— Task directions —
Determine how many lines below contain the word "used", then state only that figure.

Data excerpts
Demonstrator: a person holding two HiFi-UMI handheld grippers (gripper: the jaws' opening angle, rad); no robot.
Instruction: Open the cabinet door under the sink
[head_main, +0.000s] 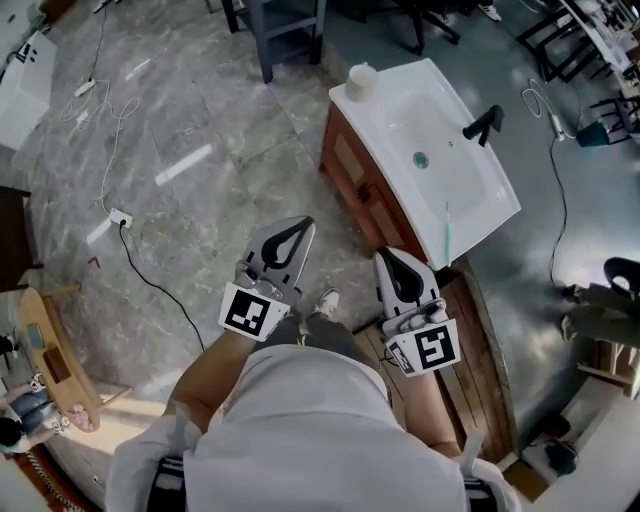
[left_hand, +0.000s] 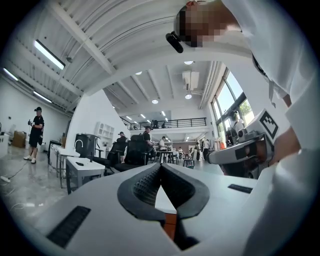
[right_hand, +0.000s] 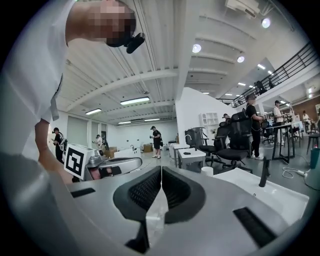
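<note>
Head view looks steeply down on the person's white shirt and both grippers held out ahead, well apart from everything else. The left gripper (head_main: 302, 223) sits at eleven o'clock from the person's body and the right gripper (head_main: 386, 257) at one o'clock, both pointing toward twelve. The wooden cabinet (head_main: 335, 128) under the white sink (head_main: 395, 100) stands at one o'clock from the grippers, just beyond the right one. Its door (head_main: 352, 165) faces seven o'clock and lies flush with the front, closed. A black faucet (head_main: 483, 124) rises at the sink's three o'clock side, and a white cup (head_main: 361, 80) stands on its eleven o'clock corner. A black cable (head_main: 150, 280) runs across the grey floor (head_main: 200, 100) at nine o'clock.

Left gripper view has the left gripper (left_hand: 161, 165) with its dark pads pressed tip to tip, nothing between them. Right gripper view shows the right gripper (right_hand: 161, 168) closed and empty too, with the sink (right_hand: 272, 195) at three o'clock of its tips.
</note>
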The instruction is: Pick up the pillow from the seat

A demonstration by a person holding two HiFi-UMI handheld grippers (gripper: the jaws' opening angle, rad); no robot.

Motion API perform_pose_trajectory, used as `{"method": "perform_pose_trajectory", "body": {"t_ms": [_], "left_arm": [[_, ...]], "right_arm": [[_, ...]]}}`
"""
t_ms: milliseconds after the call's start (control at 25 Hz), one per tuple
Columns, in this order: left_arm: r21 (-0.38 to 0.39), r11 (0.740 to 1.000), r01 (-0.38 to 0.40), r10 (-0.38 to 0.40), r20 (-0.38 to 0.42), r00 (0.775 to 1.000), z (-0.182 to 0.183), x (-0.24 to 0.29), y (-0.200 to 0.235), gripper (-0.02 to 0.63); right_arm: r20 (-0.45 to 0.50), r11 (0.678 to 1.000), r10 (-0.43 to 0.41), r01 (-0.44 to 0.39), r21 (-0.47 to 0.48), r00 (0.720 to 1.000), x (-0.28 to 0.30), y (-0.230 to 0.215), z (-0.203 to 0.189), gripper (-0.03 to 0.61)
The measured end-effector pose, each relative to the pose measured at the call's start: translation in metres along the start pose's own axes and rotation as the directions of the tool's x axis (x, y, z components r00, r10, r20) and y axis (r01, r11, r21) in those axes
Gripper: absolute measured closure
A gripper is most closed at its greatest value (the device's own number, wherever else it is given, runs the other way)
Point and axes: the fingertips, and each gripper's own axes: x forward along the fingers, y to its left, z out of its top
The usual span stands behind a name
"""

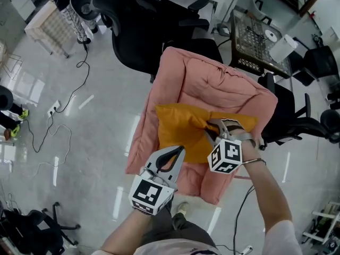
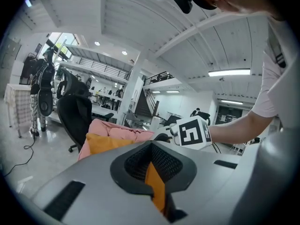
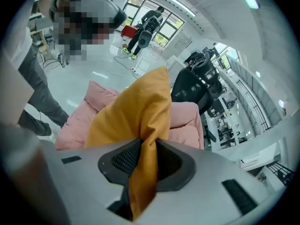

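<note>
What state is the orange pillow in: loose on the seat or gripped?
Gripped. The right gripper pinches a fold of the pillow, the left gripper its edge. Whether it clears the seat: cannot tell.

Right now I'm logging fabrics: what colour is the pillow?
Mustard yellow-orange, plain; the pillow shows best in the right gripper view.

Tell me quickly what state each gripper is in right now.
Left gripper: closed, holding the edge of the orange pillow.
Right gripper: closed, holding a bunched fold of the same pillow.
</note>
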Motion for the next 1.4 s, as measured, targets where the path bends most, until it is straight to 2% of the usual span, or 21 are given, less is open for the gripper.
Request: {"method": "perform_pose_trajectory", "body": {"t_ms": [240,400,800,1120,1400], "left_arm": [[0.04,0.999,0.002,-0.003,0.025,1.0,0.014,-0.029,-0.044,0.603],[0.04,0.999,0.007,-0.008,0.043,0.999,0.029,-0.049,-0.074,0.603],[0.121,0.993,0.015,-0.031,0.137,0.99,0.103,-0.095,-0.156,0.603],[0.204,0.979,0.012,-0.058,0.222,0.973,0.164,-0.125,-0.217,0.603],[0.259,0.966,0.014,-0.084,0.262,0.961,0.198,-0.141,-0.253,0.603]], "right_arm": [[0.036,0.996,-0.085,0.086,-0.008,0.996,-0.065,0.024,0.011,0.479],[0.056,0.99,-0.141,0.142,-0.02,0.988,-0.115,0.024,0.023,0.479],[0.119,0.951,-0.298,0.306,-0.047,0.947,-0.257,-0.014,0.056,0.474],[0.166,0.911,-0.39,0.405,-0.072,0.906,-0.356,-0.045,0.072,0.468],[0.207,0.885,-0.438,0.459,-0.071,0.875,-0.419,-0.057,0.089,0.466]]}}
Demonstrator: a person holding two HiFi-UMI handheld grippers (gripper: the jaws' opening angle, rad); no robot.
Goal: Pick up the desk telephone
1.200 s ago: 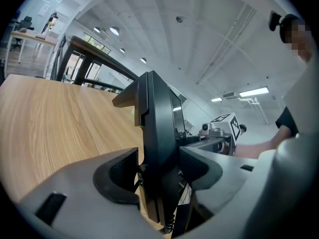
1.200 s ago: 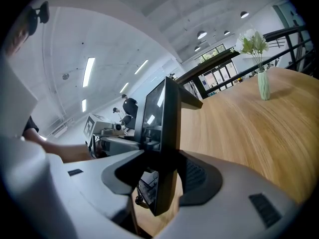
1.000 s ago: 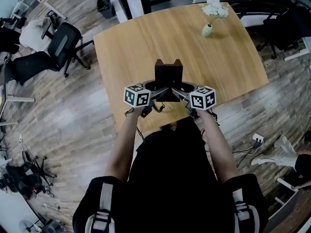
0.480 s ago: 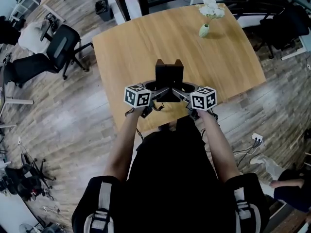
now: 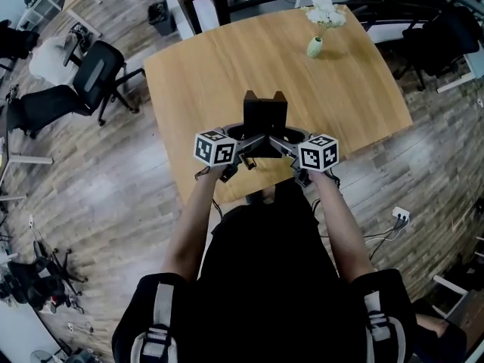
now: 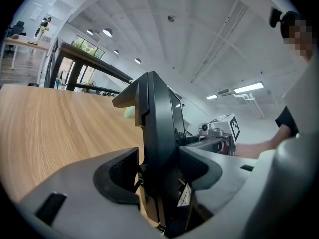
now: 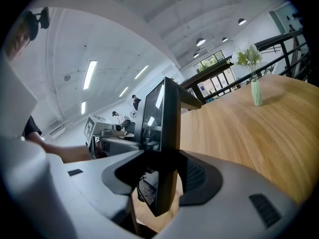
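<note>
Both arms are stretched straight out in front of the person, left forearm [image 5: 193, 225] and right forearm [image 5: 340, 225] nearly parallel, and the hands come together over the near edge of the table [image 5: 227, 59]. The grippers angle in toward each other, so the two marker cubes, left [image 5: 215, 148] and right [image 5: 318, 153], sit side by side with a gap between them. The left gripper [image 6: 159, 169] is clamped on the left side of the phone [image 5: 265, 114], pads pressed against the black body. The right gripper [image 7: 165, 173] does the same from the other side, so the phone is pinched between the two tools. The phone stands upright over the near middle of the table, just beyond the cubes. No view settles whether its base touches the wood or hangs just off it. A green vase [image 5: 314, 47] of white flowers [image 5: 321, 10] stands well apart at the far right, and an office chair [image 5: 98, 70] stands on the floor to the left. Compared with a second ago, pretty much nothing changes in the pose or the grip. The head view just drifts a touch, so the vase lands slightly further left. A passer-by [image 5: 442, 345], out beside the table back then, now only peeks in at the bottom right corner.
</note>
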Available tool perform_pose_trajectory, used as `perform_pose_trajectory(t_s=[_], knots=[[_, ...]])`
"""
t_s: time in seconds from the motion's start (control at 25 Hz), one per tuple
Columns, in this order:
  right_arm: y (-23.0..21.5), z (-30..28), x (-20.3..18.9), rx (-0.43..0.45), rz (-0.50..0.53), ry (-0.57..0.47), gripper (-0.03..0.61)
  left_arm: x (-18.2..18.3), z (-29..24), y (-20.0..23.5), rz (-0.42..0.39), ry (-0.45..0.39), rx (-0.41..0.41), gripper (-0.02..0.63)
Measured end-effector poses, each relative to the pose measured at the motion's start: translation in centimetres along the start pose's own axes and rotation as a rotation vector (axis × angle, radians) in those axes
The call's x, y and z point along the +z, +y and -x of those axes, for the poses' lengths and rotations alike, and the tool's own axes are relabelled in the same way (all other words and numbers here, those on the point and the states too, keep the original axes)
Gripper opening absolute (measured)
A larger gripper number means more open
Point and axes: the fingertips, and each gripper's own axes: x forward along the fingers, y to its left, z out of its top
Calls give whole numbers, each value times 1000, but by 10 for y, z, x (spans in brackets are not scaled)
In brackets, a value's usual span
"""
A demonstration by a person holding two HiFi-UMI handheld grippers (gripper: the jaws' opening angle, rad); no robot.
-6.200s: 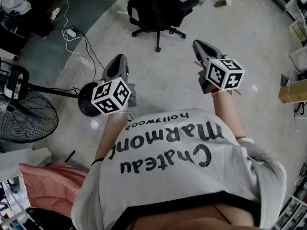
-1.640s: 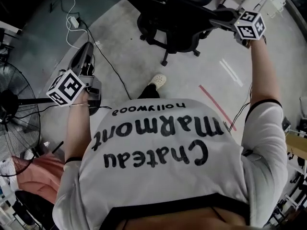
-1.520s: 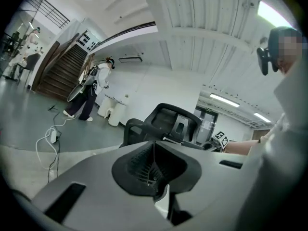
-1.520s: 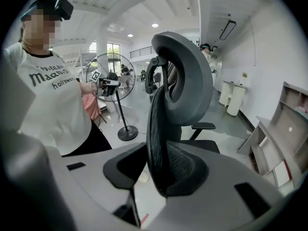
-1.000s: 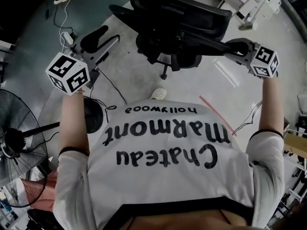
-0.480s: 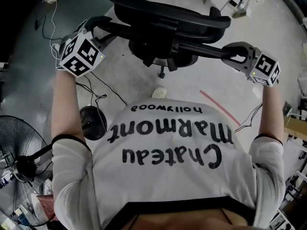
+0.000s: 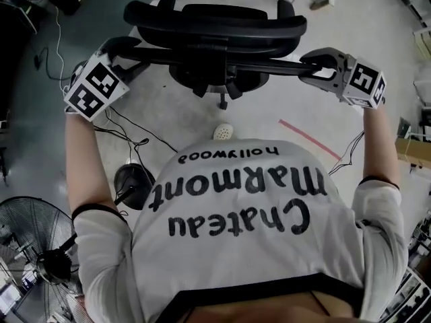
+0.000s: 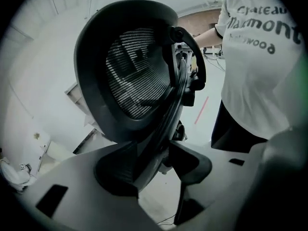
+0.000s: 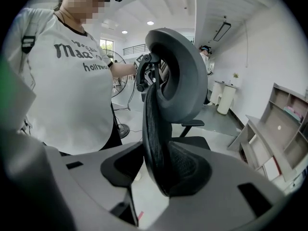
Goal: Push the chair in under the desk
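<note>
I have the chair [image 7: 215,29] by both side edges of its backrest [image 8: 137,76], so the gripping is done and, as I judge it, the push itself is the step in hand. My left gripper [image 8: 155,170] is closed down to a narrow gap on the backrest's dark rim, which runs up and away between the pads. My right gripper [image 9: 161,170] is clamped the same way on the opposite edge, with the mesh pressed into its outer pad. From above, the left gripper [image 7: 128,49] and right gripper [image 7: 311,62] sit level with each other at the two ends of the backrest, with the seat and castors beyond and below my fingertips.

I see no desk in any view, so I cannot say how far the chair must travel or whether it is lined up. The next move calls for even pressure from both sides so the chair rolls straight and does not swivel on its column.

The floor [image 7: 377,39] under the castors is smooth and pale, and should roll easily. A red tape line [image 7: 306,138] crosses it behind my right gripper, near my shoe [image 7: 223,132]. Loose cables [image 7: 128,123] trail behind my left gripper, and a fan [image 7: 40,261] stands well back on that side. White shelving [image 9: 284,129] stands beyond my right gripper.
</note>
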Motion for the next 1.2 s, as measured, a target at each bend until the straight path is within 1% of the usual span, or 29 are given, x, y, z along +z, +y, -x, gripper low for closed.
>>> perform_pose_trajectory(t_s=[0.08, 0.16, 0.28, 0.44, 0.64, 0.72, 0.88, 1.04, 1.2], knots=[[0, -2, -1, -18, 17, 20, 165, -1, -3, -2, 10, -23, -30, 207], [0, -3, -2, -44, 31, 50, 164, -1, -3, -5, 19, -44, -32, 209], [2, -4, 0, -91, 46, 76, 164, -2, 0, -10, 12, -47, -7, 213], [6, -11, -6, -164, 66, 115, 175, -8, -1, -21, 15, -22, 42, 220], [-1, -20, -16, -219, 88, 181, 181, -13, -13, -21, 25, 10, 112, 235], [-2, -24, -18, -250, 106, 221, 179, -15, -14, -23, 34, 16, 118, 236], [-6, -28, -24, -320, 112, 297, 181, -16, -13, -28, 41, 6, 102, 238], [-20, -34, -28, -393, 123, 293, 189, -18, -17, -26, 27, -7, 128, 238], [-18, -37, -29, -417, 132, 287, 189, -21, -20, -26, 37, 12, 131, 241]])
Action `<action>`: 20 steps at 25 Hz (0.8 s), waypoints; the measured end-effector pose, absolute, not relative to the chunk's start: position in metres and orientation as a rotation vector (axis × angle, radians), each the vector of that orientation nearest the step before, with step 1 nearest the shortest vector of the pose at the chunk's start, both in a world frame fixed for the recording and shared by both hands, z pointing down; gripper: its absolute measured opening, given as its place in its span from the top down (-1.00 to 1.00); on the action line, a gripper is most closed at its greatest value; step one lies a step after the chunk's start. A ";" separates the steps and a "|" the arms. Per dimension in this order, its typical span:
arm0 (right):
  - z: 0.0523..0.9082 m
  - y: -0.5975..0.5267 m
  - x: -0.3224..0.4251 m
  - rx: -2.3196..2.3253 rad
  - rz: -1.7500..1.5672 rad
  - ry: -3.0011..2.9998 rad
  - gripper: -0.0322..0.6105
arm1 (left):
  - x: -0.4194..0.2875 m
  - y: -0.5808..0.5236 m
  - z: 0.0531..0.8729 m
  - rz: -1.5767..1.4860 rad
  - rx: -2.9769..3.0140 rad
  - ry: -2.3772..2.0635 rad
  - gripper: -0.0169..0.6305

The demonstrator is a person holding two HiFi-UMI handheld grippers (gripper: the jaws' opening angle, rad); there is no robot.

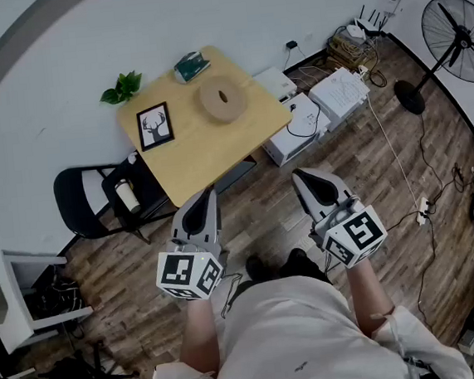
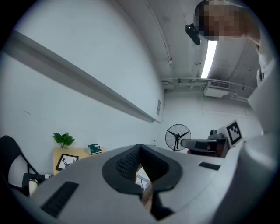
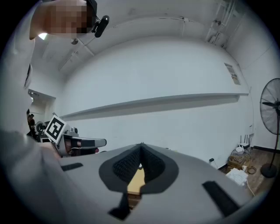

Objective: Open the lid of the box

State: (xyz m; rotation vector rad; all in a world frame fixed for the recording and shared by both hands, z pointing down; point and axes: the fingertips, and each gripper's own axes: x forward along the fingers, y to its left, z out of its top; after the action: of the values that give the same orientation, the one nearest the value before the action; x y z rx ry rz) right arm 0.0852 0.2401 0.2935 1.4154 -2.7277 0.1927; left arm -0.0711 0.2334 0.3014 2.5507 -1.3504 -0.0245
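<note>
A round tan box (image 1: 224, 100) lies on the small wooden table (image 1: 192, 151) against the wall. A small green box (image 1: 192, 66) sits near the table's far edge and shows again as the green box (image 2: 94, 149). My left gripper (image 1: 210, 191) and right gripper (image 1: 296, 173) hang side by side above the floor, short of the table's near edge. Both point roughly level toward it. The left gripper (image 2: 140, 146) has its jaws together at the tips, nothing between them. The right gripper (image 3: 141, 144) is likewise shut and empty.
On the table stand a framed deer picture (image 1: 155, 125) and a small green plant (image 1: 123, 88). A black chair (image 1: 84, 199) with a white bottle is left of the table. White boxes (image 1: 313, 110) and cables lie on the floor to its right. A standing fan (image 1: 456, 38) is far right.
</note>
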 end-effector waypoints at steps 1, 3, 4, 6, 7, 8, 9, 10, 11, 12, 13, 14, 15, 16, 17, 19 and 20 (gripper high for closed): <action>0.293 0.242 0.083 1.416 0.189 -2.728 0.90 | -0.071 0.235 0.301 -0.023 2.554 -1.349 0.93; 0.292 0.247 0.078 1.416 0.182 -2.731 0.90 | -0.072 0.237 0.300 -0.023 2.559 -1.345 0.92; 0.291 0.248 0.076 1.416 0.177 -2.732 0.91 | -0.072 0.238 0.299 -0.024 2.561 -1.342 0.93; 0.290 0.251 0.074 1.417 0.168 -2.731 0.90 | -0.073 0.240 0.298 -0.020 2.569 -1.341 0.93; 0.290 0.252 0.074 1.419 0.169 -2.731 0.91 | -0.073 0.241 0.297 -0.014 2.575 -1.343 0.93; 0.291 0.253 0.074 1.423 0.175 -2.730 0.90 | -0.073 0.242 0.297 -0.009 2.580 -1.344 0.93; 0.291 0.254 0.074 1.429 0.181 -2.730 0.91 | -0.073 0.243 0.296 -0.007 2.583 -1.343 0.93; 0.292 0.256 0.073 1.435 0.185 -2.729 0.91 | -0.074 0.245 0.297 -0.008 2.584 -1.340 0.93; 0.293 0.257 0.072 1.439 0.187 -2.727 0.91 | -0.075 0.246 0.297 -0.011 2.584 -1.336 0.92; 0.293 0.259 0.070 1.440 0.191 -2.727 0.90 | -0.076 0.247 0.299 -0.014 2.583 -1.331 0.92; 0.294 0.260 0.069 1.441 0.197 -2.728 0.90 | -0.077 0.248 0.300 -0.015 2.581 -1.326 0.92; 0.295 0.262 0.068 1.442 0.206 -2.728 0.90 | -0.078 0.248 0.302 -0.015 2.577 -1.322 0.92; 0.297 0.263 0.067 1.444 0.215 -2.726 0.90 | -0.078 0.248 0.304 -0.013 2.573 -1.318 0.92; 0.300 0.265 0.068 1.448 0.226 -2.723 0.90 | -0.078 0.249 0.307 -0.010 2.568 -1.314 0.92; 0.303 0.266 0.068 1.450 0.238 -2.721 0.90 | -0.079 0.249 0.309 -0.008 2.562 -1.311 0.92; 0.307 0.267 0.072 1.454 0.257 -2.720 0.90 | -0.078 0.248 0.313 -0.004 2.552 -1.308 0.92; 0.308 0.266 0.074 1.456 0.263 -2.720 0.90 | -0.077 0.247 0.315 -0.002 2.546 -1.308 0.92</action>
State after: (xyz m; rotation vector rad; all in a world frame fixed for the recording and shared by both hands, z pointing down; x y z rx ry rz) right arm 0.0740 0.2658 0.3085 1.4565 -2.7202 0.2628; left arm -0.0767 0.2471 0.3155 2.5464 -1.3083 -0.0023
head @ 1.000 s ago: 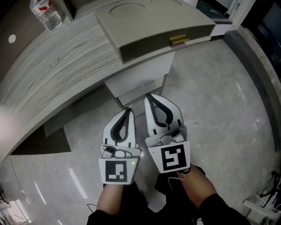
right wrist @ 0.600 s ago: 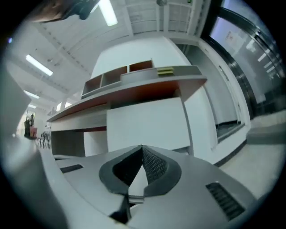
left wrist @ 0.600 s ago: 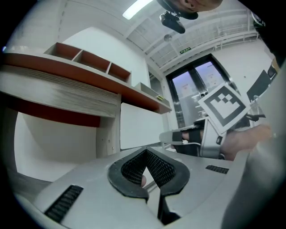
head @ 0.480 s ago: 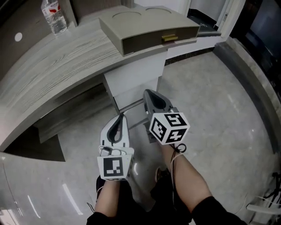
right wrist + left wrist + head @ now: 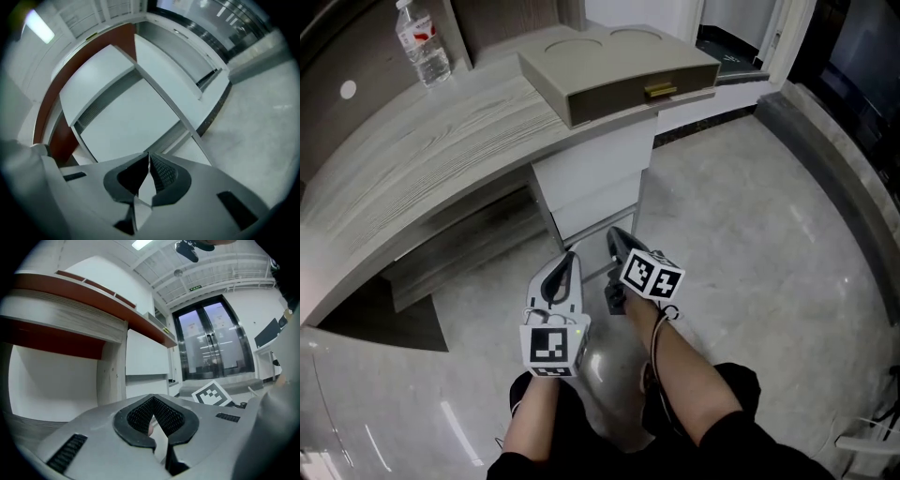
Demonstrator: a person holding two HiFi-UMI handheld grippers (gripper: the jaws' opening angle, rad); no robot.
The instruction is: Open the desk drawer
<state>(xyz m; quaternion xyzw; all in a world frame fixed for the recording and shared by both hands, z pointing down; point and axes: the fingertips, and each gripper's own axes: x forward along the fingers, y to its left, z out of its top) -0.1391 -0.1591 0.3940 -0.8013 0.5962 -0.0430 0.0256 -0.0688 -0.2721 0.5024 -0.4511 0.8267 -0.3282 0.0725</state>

— Answer section —
2